Start of DATA EXCERPT

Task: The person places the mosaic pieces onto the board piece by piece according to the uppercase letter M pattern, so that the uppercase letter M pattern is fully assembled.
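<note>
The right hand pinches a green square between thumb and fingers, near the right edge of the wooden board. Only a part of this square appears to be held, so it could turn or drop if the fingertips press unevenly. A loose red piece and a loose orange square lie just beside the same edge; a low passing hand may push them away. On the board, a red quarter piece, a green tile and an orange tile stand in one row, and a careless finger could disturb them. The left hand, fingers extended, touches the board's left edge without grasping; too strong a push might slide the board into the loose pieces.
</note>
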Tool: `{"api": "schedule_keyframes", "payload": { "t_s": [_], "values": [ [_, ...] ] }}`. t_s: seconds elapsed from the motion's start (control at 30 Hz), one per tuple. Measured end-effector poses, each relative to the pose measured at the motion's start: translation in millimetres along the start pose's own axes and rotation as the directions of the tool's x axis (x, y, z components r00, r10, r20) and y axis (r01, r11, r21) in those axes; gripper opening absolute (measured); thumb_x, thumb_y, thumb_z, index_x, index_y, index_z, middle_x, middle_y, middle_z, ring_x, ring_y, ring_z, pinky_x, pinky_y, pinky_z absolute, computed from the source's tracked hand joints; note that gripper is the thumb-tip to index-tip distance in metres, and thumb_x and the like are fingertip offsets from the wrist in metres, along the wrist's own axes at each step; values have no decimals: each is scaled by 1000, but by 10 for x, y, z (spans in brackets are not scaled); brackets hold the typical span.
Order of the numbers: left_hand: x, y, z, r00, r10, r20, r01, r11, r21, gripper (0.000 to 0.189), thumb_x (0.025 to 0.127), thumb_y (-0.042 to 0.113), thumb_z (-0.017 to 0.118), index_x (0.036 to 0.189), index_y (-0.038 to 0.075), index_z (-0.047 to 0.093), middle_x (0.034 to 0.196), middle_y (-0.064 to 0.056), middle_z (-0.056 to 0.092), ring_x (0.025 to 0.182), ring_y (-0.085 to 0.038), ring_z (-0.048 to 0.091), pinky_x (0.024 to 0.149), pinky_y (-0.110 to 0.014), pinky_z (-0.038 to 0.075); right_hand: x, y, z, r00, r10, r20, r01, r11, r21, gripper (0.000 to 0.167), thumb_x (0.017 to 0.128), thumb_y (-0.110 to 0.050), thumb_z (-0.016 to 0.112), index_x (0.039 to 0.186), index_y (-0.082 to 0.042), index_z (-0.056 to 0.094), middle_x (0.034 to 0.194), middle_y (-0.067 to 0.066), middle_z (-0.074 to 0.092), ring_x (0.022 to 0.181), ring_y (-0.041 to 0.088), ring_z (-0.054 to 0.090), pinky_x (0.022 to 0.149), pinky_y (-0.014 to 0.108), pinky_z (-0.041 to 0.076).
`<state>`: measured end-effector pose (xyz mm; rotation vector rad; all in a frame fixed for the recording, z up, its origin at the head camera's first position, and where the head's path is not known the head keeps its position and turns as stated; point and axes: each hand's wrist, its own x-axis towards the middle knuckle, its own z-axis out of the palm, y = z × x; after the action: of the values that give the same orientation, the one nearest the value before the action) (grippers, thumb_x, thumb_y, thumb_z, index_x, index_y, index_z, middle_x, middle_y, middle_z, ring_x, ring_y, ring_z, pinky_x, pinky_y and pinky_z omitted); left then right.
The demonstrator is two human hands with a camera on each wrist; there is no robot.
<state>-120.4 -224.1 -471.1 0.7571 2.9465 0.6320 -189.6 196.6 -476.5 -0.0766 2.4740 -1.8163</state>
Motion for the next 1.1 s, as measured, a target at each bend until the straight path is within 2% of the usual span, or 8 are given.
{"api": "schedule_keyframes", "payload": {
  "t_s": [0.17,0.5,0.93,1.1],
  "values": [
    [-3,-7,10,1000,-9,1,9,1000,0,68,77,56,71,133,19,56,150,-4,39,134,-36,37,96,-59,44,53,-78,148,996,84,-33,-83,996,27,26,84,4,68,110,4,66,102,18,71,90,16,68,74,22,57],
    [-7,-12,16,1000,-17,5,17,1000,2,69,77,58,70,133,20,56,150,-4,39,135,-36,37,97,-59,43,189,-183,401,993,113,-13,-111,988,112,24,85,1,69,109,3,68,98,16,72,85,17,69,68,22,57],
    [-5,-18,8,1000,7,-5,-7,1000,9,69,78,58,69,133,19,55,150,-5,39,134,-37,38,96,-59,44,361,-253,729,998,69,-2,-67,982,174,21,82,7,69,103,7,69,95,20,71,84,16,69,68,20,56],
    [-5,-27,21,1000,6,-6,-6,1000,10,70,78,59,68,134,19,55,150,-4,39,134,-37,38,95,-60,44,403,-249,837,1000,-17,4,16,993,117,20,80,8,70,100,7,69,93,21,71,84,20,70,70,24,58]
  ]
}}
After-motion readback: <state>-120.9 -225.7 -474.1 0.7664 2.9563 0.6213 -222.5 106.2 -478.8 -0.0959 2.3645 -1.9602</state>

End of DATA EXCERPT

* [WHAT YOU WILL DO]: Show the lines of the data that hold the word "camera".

* [ANSWER BELOW]:
`<state>`: measured end-effector pose (xyz mm; rotation vector rad; all in a frame fixed for the recording, z up, its origin at the head camera's first position, and where the head's path is not known the head keeps its position and turns as stated; point and axes: each hand's wrist, its own x-axis towards the middle knuckle, its own z-axis out of the palm, y = z × x; after the action: of the values that give the same orientation, the one nearest the value before the action) (grippers, thumb_x, thumb_y, thumb_z, index_x, index_y, index_z, middle_x, middle_y, middle_z, ring_x, ring_y, ring_z, pinky_x, pinky_y and pinky_z omitted); left then right.
The demonstrator is two human hands with a camera on each wrist; there is no robot.

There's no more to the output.